There are many authors and viewpoints between the covers of this wonderful book.  Each story they select and the thoughts they share about it are like an overflowing cornucopia of delight and wonder, knowledge and wisdom.  Where one might expect to find "nice, environmentally friendly" stories, instead you will be treated to literary richness grounded in the depths of history and folk wisdom. 

Storytelling for a Greener World is a treasure to be visited and revisited as often as possible.


From the publisher:

A treasury of 43 stories, creative activities, techniques, tips and descriptions of inspiring practice to both empower newcomers and seasoned practitioners.

A handy, unique and authoritative resource for developing innovative story-work, and a key sourcebook of lasting usefulness.

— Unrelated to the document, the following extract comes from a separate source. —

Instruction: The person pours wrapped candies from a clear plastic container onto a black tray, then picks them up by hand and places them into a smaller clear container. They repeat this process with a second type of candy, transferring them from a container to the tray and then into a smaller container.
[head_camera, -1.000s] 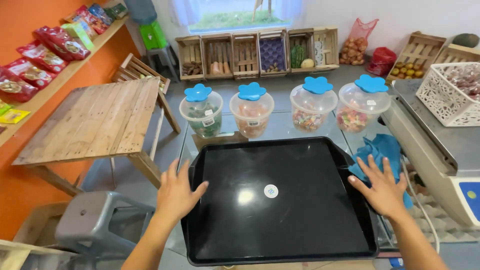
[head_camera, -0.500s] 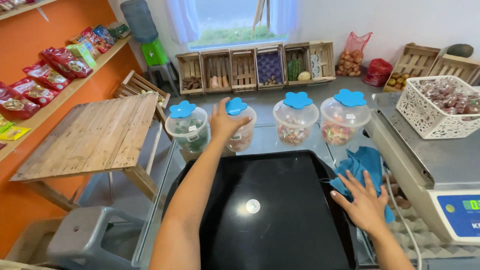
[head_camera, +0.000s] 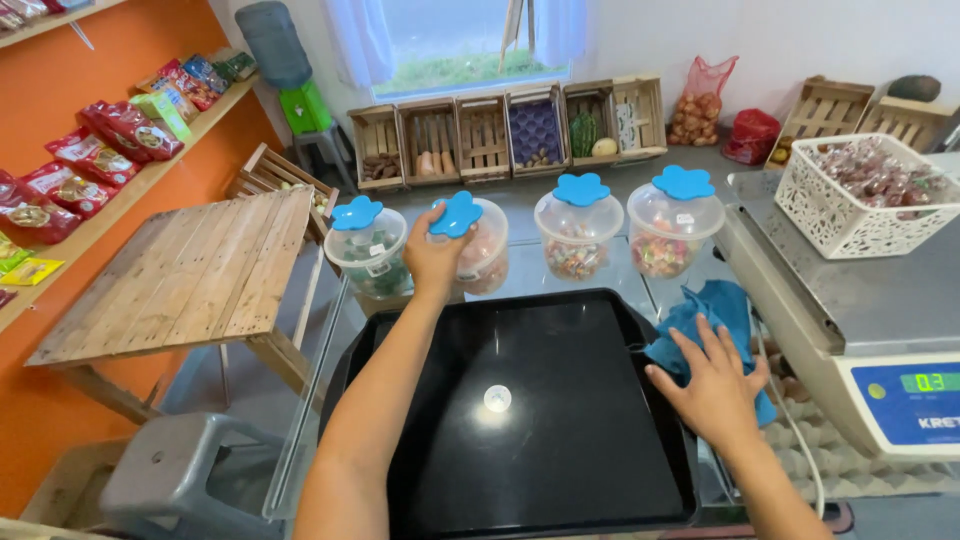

This handbook offers time-tested stories, creative activities and methods that environmental educators and storytellers can use to affect people’s pro-environmental behavior.  Whether it is a brief mention of seeing a skein of geese flying in an evening sky, or children from a tough area getting inspired by kittiwakes, both adults and children can engage profoundly with nature through the imaginative power of story, with lasting personal and environmental changes.

It explores the links between storytelling and emotional literacy, place, environmental justice, connecting with alienated youngsters, how to encourage children and adults’ curiosity about nature, building community, sustainability and indigenous peoples, local legends, human-animal communication and how to co-create a sustainable future together.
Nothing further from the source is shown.